Texas Attorney General: Powers, Duties, and Legal Authority

The Texas Attorney General serves as the state's chief legal officer, exercising constitutional and statutory authority across civil litigation, consumer protection, law enforcement, and legal counsel functions. This page describes the structure of that office, the legal frameworks governing its powers, the categories of matters it handles, and the boundaries separating its authority from other state and federal actors. Understanding the scope of the Attorney General's office is relevant to Texans involved in civil rights matters, regulatory disputes, consumer complaints, or intergovernmental legal conflicts.

Definition and Scope

The Texas Attorney General (AG) is a constitutionally established executive office created under Article IV, Section 22 of the Texas Constitution. The officeholder is elected statewide to a four-year term and operates under both constitutional mandates and statutory authority codified primarily in the Texas Government Code, Chapter 402.

The AG's authority spans 4 primary functional categories:

  1. Legal representation of the state — defending and prosecuting civil lawsuits on behalf of Texas state agencies and officials
  2. Consumer protection enforcement — pursuing violations of the Texas Deceptive Trade Practices–Consumer Protection Act (Texas Business & Commerce Code, Chapter 17)
  3. Opinions and legal counsel — issuing formal written opinions to state and local officials interpreting Texas law
  4. Child support and family law enforcement — administering the Title IV-D child support program under federal requirements (42 U.S.C. § 654)

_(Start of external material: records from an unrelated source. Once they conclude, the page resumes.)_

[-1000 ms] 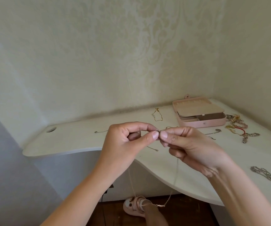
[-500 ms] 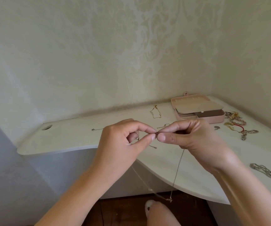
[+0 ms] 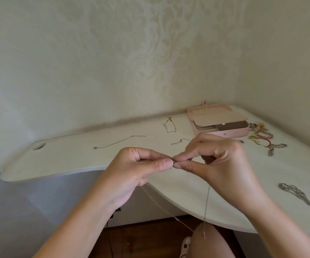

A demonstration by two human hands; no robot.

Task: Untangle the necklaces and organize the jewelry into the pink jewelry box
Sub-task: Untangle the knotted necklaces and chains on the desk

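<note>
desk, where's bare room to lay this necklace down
Bare desk runs from the cable hole to the thin silver chain, and between the right hand and the chunky silver chain. Crowded: the tangled pile beside the pink jewelry box.

You are in a room of a home, at a corner set up for personal things. The walls on both sides carry pale cream wallpaper with a faint damask pattern. A white surface with a curved front edge fits into the corner, with a round cable hole near its left end. Under it the floor is dark wood. A pink jewelry box lies open near the wall, with a heap of bracelets and chains beside it.
</note>
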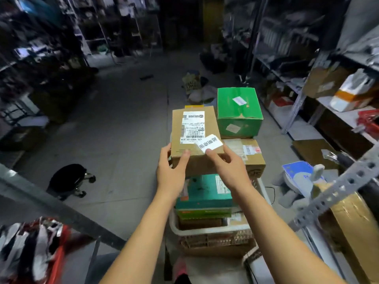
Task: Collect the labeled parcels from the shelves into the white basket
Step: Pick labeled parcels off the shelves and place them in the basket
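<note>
Head view, dim storeroom aisle, shelving on both sides.

- Brown cardboard parcel (194, 140): held level above the heaped white basket (205, 231), over its far left part. A printed shipping label (192, 127) lies on its top face, text turned away from the viewer.
- Left hand (172, 173): grips the parcel's near left corner, thumb lying on the top face, fingers curled round the left side.
- Right hand (227, 167): at the parcel's near right corner, thumb and forefinger pinching the near edge of a small white sticker (209, 143) with black characters. The sticker lies skewed on the top face, overlapping the shipping label's near right corner.
- Basket contents: green carton (238, 111) on top at the far right, just beside the held parcel; under it a second brown box (250, 154) with a barcode label; a teal box (203, 191) at the near side under the wrists, with flatter boxes stacked beneath it. The load rises above the rim.
- Surroundings: black wheeled stool (67, 177) on the concrete floor to the left; right-hand metal shelves (348, 117) carry cartons and bags, blurred.
</note>
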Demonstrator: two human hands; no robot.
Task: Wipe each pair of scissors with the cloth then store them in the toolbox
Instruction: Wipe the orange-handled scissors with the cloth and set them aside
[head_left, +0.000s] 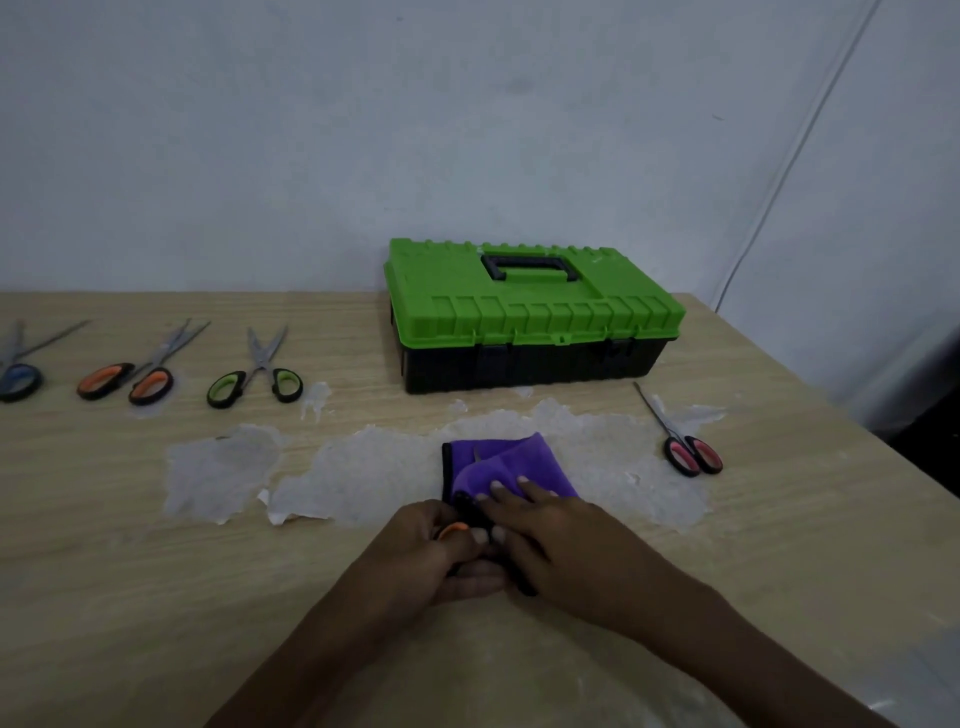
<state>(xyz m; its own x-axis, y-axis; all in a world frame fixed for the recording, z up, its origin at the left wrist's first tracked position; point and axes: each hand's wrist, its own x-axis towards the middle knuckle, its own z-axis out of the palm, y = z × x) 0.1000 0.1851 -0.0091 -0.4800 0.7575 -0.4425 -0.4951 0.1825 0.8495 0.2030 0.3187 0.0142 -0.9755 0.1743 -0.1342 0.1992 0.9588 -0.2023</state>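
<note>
The work surface was a light wood-grain table (156, 571) set against a plain pale wall (260, 130), with a thin cable (779, 182) running diagonally down the wall. The tabletop finish was peeled away in pale patches (223, 467).

The toolbox (530, 317), green lid on a black base, stood at the back of the table with its lid closed and its black carry handle (530, 267) lying flat.

Positions relative to the toolbox:
- The purple cloth (524, 457) lay directly in front of the toolbox, folded over on itself.
- The held scissors (451, 530) lay in front of the toolbox at the near edge of the cloth. An orange part of the handle showed, and the blades were largely covered by the folded cloth.
- The pink scissors (685, 447) lay closed on the table in front of the toolbox's right end.
- The green scissors (260, 374) lay to the left of the toolbox, blades parted.
- The orange scissors (140, 371) lay further left, and the blue scissors (21, 369) furthest left, at the frame edge.

Hand states:
- The left hand (431, 551) had its fingers curled round the handle of the held scissors.
- The right hand (550, 530) lay flat with its fingers extended, pressing the cloth down over the blades.
</note>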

Scope limitations: The AG does not act as a private attorney for individual Texans, does not prosecute criminal cases (with limited statutory exceptions), and does not supervise county district attorneys in their independent prosecutorial decisions. Matters involving federal law enforcement, federal agency litigation, or disputes between private parties fall outside the AG's direct authority. For a broader framing of how state authority interacts with federal jurisdiction in Texas, see Regulatory Context for the Texas Legal System.

How It Works

The Office of the Attorney General (OAG) is organized into functional divisions, each addressing distinct legal categories. The structure reflects Texas Government Code § 402.021, which authorizes the AG to organize the office as necessary.

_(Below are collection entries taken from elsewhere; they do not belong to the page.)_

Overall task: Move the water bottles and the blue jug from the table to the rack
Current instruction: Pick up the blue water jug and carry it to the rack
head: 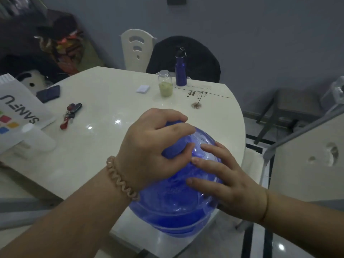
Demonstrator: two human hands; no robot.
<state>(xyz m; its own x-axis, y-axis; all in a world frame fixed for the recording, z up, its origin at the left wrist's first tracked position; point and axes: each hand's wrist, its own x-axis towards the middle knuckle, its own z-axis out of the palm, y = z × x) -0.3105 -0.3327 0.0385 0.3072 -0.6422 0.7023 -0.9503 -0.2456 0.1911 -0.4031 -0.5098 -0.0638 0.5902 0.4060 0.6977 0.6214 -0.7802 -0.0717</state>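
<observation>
Your left hand (149,146) has its fingers curled round the neck of the blue jug (176,207) at the near edge of the table (104,101), while your right hand (229,181) lies spread-fingered on its shoulder, likely steadying it for lifting.

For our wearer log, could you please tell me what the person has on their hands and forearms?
No sleeves or gloves are in view. The left hand has a beige spiral coil band round its wrist; the right hand has a thin golden band at its wrist.
</observation>
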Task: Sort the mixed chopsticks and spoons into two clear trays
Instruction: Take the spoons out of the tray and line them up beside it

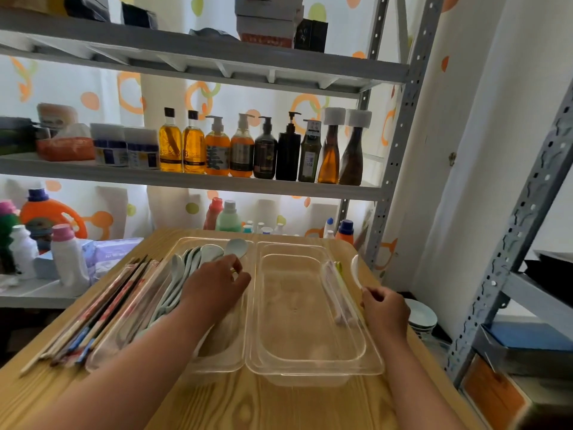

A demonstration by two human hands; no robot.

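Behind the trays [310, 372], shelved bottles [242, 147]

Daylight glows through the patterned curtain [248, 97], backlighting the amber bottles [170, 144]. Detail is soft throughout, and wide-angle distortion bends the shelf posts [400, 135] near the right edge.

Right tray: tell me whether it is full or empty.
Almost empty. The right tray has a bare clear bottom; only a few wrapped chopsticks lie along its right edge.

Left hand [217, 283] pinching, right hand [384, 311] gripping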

Key operational divisions include:

  1. Civil Litigation Division — handles lawsuits filed by or against the state, including constitutional challenges to Texas statutes
  2. Consumer Protection Division — investigates and litigates deceptive trade practices, data privacy violations, and antitrust matters
  3. Child Support Division — Texas operates one of the largest IV-D child support programs in the nation, with the OAG processing enforcement actions through the Title IV-D framework
  4. Open Government Division — enforces the Texas Public Information Act (Government Code, Chapter 552) and the Open Meetings Act
  5. Medicaid Fraud Control Unit (MFCU) — federally certified unit operating under 42 C.F.R. Part 1007, investigating Medicaid provider fraud and patient abuse

The AG also issues formal legal opinions upon request from the Governor, legislators, state agency heads, and certain local officials. These opinions, while not binding as court rulings, carry significant persuasive authority and are relied upon across Texas government agencies. Opinion requests are governed by Texas Government Code § 402.042.

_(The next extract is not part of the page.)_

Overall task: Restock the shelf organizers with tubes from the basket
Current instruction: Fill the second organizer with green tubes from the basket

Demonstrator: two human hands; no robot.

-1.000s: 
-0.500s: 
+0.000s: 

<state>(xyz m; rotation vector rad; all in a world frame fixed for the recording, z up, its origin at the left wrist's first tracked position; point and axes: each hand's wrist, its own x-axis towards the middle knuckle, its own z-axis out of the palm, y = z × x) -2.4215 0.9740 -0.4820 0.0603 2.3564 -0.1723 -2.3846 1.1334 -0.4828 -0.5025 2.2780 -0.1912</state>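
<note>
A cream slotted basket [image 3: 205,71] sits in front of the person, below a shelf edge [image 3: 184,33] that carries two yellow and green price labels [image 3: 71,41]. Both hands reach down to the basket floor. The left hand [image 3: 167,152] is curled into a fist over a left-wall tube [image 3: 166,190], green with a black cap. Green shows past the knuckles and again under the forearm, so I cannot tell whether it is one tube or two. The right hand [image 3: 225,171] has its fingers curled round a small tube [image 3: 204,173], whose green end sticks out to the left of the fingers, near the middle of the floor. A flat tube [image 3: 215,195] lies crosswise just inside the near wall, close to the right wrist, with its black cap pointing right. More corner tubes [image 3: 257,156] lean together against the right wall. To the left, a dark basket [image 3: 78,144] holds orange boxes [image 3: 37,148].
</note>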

The office interacts with the broader structure of the Texas legal system described across texaslegalauthority.com, including the judiciary, district attorneys, and administrative agencies.

Common Scenarios

The OAG intervenes in a defined set of recurring legal contexts:

The AG's role in Texas criminal procedure is narrow compared to district attorneys. The AG may prosecute election law offenses under Texas Election Code § 273.021 and Medicaid fraud under the MFCU mandate, but general felony and misdemeanor prosecution rests with elected Texas District Attorneys.

Decision Boundaries

The AG's authority has defined jurisdictional limits that distinguish it from overlapping legal actors:

AG vs. District Attorneys: District attorneys hold independent constitutional authority to prosecute crimes in their respective judicial districts. The AG cannot direct, override, or supersede a district attorney's charging decisions except in the specific statutory categories (election crimes, Medicaid fraud, certain environmental offenses).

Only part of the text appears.